Topo sur la garantie des vices cachés

La garantie des vices cachés est encadrée par les articles 1641 et suivants du code civil.

Les conditions de mise en oeuvre de la garantie des vices cachés

Lorsque vous achetez une chose (notamment une maison, un appartement, une moto ou encore une auto), le vendeur doit vous garantir contre ses défauts cachés. La garantie des vices cachés s’applique si plusieurs conditions sont réunies :

  • le vice doit rendre la chose inutilisable ou en diminuer l’utilité,

L’article 1641 du Code civil dispose que les « défauts cachés de la chose qui la rendent impropre à l’usage auquel on la destine, ou qui diminuent tellement cet usage que l’acheteur ne l’aurait pas acquise, ou n’en aurait donné qu’un moindre prix s’il les avait connus ».

En d’autres termes, soit le défaut rend la chose totalement inutilisable, soit le défaut diminue l’utilité de la chose.

Exemples : infiltrations d’eau dans une pièces, charpente dégradée, …

  • le vice doit être caché,

Le caractère caché du défaut ne signifie pas que le vendeur a caché à l’acquéreur le vice. Le caractère caché signifie que le vice n’était pas décelable au moment de la vente. Le vendeur n’est pas tenu des vices apparents.

Un vice est apparent si l’acquéreur était en mesure lors de la vente d’apprécier l’importance et les conséquences du défaut. Les compétences de l’acheteur sont donc prises en compte pour déterminer si le vice était caché ou apparent.

  • le vice doit exister à la date de la vente,

Le vendeur n’est responsable que des défauts de la chose vendue qui existent au moment de la vente. L’acquéreur assume la survenance ultérieure de vices.

L’action en garantie des vices cachés

L’action en garantie est initiée par l’acquéreur contre le vendeur. L’acquéreur peut également, sous certaines conditions, agir contre le vendeur de son vendeur en cas de succession de ventes. Le délai pour agir est de deux ans à compter de la découverte du vice non seulement dans son existence mais encore dans son amplitude.

L’acquéreur doit prouver : l’existence du vice et l’antériorité du vice à la vente. Bien souvent, il sera nécessaire de recourir à une mesure d’expertise.

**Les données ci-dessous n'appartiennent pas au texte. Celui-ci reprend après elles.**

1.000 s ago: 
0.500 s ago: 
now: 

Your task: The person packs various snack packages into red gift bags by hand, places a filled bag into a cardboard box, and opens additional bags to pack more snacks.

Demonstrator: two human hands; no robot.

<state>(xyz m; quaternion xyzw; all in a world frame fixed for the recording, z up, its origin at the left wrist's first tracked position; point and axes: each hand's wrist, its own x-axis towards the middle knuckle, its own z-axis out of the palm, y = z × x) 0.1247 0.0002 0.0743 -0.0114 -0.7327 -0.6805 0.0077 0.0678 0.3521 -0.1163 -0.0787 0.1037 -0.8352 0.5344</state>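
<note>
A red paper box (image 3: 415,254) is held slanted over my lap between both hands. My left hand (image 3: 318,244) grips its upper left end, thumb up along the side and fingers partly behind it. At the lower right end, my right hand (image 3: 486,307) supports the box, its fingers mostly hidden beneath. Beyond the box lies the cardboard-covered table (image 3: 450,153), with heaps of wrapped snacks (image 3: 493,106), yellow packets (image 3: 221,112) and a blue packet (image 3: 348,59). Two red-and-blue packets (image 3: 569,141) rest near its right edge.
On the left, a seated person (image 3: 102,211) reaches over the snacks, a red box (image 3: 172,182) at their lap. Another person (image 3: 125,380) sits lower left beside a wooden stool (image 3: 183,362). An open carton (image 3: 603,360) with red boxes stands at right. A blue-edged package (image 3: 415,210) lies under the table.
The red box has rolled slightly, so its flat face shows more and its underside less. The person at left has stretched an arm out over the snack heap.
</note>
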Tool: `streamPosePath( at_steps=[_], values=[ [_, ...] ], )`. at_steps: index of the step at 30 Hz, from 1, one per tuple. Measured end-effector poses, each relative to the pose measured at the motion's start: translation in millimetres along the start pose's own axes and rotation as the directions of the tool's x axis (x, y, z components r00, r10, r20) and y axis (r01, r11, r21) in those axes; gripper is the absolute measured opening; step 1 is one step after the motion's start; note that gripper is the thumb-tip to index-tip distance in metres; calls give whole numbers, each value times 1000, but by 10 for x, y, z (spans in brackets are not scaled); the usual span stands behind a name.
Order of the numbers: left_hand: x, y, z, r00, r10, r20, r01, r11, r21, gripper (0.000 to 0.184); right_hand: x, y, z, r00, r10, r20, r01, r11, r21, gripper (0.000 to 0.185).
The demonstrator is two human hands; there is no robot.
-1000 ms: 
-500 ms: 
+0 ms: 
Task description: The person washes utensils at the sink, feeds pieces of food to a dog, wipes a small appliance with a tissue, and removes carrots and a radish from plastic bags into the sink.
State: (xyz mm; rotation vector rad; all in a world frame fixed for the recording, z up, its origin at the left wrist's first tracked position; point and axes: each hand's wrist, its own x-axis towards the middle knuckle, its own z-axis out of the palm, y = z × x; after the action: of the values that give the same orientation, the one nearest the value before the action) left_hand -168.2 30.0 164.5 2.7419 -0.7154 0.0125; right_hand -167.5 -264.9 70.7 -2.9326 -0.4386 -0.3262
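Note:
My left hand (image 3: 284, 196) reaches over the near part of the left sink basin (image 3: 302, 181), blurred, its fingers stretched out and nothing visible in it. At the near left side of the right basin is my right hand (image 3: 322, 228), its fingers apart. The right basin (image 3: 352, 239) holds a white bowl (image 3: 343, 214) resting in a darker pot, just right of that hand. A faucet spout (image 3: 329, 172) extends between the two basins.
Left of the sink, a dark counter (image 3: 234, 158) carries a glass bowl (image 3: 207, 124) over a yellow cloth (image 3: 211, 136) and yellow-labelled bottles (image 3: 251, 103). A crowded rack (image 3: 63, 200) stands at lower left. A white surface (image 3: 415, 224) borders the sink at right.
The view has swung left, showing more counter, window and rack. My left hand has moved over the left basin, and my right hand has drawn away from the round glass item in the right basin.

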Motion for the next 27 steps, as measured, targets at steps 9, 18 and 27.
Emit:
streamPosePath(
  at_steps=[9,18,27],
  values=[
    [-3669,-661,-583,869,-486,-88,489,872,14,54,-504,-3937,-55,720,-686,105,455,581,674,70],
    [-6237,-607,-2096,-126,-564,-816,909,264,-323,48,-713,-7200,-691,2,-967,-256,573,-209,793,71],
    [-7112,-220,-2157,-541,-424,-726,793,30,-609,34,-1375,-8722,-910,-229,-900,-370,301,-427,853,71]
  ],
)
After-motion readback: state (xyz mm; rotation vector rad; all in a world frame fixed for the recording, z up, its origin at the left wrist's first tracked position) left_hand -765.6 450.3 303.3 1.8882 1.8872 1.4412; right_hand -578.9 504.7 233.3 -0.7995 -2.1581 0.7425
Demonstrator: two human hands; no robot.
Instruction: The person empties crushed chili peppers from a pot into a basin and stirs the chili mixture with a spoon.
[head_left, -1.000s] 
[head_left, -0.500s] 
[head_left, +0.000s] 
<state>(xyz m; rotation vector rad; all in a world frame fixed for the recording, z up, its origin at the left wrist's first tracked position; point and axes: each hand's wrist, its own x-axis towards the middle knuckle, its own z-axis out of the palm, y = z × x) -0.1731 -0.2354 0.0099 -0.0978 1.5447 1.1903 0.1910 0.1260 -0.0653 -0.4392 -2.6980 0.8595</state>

L’acheteur peut solliciter du juge la résolution de la vente qui l’oblige à rendre la chose et lui permet de récupérer le prix ou une diminution du prix. Ce choix est libre pour l’acheteur. Deux limites sont à envisager : l’acheteur ne peut pas restituer la chose ou si le défaut n’est pas assez grave, le juge peut limiter les droits de l’acheteur à une diminution du prix.

L’acheteur peut en plus obtenir des dommages et intérêts si le vendeur est professionnel ou de mauvaise foi (le vendeur connaissait l’existence du défaut au moment de la vente).

Une clause de non garantie est-elle valable ?

Oui sauf si le vendeur est de mauvaise foi, c’est-à-dire qu’il avait connaissance du vice de la chose qu’il vendait ou si le vendeur est un professionnel. Les juges considèrent que le vendeur professionnel ne peut pas ignorer les vices de la chose, ou est tenu de les connaître.